En todo caso, y por más que los homosexuales y sus “teólogos” hagan elucubraciones fantásticas, los discípulos de Jesús nada tenían que ver con la homosexualidad. Frente a tan estúpida propuesta es categórico el texto de las Epístolas, el relato de los Hechos y la Tradición apostólica —San Pedro, San Juan, San Judas, Santiago y no digamos San Pablo— pues todo condena de forma rotunda e indudable lo que todos los Padres coincidieron en llamar vicio contranatura.[4] Del Apóstol tenemos esta advertencia: «No os forjéis ilusiones. Ni fornicaros, ni idólatras, ni adúlteros, ni afeminados, ni sodomitas, ni borrachos, ni ultrajadores, ni salteadores heredarán el reino de Dios. » Una advertencia terrible y despiadada que se apresura a dulcificar: «Y eso erais algunos; pero fuisteis lavados, pero fuisteis santificados, pero fuisteis justificados en el nombre de nuestro Señor Jesucristo y en el Espíritu de nuestro Dios.» (1 Co 6, 9) No hay posibilidad de armonía entre la vejación del hombre creado por Dios y el Evangelio de Jesús que nos enseña a sobrenaturalizar todo nuestro soporte material. De la misma manera esta es la gran tarea de la Iglesia en el mundo. No está para avalar conductas sino para enseñarnos a conducirnos, ni para comprender sin educar…

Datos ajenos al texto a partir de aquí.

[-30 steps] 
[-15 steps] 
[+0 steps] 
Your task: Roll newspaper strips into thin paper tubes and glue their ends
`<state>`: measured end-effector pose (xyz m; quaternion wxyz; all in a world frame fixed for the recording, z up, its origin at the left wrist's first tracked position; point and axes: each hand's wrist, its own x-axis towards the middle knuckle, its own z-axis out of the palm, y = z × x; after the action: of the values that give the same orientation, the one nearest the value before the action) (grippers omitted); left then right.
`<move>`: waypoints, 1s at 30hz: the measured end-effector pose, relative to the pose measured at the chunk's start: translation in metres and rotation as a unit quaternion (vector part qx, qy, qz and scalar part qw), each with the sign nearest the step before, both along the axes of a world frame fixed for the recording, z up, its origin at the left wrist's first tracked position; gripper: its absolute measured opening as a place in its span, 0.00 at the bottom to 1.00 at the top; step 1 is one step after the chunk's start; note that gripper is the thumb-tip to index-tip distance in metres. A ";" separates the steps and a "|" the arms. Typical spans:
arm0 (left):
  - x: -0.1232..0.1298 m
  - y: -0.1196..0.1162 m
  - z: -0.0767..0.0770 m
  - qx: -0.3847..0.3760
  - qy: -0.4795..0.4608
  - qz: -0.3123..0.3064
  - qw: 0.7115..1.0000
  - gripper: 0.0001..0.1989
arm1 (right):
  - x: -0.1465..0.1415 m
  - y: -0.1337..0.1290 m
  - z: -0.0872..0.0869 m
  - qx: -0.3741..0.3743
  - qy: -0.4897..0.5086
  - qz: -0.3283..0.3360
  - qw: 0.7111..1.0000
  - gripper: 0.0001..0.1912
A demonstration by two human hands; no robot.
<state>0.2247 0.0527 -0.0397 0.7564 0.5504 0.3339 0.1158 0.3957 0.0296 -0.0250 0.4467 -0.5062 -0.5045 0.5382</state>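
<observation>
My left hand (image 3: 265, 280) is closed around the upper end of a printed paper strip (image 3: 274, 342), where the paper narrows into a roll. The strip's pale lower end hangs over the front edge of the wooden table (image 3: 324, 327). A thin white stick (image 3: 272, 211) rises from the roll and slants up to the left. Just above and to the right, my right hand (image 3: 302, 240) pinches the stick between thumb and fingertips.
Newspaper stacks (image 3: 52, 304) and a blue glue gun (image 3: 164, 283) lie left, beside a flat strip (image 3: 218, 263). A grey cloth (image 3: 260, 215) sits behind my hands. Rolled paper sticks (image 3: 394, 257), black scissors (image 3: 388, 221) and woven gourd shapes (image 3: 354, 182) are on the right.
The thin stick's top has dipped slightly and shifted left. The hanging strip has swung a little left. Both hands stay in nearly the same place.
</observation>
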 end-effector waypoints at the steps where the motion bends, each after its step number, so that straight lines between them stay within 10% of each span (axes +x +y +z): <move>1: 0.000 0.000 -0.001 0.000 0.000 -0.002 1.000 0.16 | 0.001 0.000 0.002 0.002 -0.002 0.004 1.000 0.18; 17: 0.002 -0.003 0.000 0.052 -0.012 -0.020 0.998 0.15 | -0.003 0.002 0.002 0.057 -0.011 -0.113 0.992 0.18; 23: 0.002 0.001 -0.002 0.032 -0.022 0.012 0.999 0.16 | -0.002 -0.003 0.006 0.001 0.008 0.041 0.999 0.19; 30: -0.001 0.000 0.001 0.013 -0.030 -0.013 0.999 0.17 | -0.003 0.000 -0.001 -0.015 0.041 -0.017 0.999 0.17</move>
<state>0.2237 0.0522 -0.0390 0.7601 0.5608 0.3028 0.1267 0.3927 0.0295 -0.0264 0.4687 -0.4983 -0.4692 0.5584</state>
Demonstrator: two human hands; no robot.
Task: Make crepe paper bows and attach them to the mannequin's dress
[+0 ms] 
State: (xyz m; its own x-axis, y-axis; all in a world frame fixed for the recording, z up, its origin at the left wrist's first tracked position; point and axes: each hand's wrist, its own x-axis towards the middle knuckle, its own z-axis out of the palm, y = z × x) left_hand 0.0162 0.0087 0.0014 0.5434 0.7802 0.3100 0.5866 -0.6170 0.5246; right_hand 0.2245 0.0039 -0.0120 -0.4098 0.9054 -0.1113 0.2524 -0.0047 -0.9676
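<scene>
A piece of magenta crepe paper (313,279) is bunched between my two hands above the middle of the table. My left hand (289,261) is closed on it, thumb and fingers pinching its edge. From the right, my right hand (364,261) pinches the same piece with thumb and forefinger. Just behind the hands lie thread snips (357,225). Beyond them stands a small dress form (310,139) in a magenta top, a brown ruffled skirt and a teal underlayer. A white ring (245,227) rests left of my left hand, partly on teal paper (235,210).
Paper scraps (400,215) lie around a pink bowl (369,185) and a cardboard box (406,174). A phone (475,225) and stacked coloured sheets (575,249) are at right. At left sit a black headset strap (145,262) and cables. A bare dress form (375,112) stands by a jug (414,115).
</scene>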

Las asociaciones gay y de lesbianas empeñadas en vendernos su desvío se justifican diciendo que es de lo más natural... estar enfermos. Por esto quizá el bibliófilo André Gide, premio Nobel de Literatura (!), defendió la homosexualidad y llenó su obra, cómo no, de títulos cristianos (La puerta estrecha, Si el grano no muere, Las cuevas del Vaticano, El regreso del hijo pródigo, etc.) En un estudio muy superficial titulado Corydon, le regaló a la homosexualidad estos argumentos: «La práctica homosexual no es un vicio sino una conducta natural», porque en las calles de París vio a los perros seguir sus instintos (¡Oh, la ciencia!); «no es un desequilibrio psíquico ni una enfermedad sino sólo un disturbio hormonal»; «no es amoral y, por lo tanto, los homosexuales deben tener los mismos derechos que los heterosexuales: casarse, adoptar niños...» ¡Pobre Gide! Nos basta ver una sola manifestación pública del Orgullo Gay para reafirmarnos en que es una adicción a la lascivia que ya ha desarrollado clínicas de desintoxicación.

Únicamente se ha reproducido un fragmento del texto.